I have not yet composed the birthday letter to my newly minted two-year-old as per my usual Extreme Birthday Celebrant self. In fact, I didn’t do much of anything that’s usual for Thumper’s birthday this year.
When a birthday approaches, I get into this mode: I craft, I bake, I create, I get fancy. In short, my brain short-circuits a little, and I live outside my comfort zone for the days, even weeks, leading up to a birthday.
For Little Miss’ first year, I decided to go with a tea party (yes, for the one-year-old who could barely drink out of a cup herself, let alone enjoy the tea). It was inspired by a cameo pendant, so I special-ordered a cake to match it, I scoured the local vintage shops for dainty porcelain tea sets, shopped for attire (for both Little Miss and myself) that fit the theme, made scones, tea sandwiches, and teapot shaped cut-out cookies with her initials that I spent too many nights trying to perfect (and possibly cried over a little at 2 AM when they were nearly done, but not quite, and it seemed like it would never end).
Intricate, fussy work is just not my thing. It’s hardly ever my thing, but I thought, once a year, for my daughter’s birthday, I should do something special. Now, it’s twice a year, and so I toil with each birthday. Sometimes, like an idiot.
For Little Miss’ third birthday, my mom, My Guy, and I became a factory, churning out a gazillion and two cake pops for a balloon-themed party to go with the balloon pit, balloon decorations, and balloon favors. Naturally, I handcrafted balloon-inspired thank you cards after the event.
This year, I got Thumper 20 purple balloons and lost 10 of them to crazy winds before I could even reach home. It was painful to watch it fly away from my inches-away grasp, but not the end of the world, because that was just bonus. After our trip to the water park to celebrate her birthday, I’d resigned myself to a simpler celebration, so the balloons were actually a last-minute addition.
In fact, I refused to even call it a party – just a play date with friends – as a way to trick my brain to chill out. That also meant doubling my effort to quiet the chorus of guilt because this year, for this special two-year-old of mine, I didn’t do anything out of the ordinary.
With only three days from the time we returned from our trip to the weekend, which was when we invited our neighbors and Thumper’s closest playmates over for a belated celebration of her big 0-2, and with work taking up most of my “free” time, I had no choice but to surrender my Party OCD to the stars.
And boy, did I ever.
People were scheduled to arrive at 3:30, and I didn’t get home from the store (after losing half the balloons) until 2:30. Everything was purchased, from cupcakes to snacks, and I barely squeezed in a much needed shower. I only decided on Thumper’s birthday outfit when something new arrived in the mail that afternoon. The other option was something in the closet that she had never found the occasion to wear.

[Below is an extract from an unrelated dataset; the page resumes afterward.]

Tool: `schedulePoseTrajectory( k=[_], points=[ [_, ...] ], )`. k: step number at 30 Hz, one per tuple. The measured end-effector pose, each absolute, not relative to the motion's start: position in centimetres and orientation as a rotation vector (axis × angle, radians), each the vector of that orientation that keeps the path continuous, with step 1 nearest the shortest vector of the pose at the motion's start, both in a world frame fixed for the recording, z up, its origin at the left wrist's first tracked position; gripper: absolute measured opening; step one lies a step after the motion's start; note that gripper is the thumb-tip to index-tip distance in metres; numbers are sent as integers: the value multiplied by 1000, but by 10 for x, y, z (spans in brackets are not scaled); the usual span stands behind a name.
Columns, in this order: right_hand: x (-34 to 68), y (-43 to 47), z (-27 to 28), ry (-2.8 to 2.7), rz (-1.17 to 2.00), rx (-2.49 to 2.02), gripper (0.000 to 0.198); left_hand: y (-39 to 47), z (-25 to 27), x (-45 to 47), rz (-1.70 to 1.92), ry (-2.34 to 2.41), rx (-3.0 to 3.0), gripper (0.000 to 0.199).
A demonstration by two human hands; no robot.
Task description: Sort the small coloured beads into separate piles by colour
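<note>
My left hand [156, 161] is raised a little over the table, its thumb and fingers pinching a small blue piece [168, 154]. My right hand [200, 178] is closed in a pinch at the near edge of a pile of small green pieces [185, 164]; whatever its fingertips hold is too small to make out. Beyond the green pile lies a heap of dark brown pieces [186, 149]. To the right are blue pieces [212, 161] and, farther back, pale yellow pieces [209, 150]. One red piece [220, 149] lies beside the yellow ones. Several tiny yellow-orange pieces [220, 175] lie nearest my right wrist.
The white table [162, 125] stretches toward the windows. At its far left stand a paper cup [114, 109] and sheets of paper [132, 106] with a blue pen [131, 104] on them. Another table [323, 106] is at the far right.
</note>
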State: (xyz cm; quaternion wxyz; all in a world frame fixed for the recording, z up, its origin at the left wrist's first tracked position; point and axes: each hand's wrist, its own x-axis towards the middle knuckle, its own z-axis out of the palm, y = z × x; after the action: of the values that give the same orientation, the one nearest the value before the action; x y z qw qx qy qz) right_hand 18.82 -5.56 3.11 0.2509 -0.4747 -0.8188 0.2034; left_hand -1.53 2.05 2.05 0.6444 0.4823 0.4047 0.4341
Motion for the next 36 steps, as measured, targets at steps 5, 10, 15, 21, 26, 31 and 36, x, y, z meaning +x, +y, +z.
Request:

In the end, she had a great time. She didn’t know that the guests were casually invited, mentioned in passing during a play date, rather than an elaborate daddy-designed digital invitation card (he’d created an animated GIF invite for Little Miss’ party one year), she didn’t know 10 balloons were missing (and probably making some other kids smile when they spy them floating in the sky), she didn’t know that the hodgepodge of paper plates were leftovers from previous parties, and she didn’t know her cupcakes weren’t homemade.
Nor would she have cared.
I know. I have always known, but perhaps having been a full-time working mom before this led me to overcompensate. I felt compelled to make the weekends more lively for the kids (frenetic for the grownups) and the special days more special (but stressful for me) to make up for the time I didn’t get to spend with them.
Yet, despite the grocery-store-sponsored party, she smiled, she grinned, she snorted, she laughed, she said “butt-butt” and “toot” a lot, she announced “cake time!”, she kicked off her own Happy Birthday song, she said plenty of thank you’s, she kissed, she hugged, she twirled and fell, and she twirled some more.
The Teddy Grahams, raisins, juice, cheese sticks, grapes, and Goldfish crackers made the kids happy, and Thumper even got to devour one cupcake and three frostings. After the last of the guests left, she went to bed saying “Night night, mommy…I wub you…see you in the morning,” just like she does every night.
I didn’t have to do more. The thing is, I never had to. But now that I see that pre-party stress prep yields the same happy, contented birthday girl as pre-party no prep, I can’t believe I once cried into a cookie.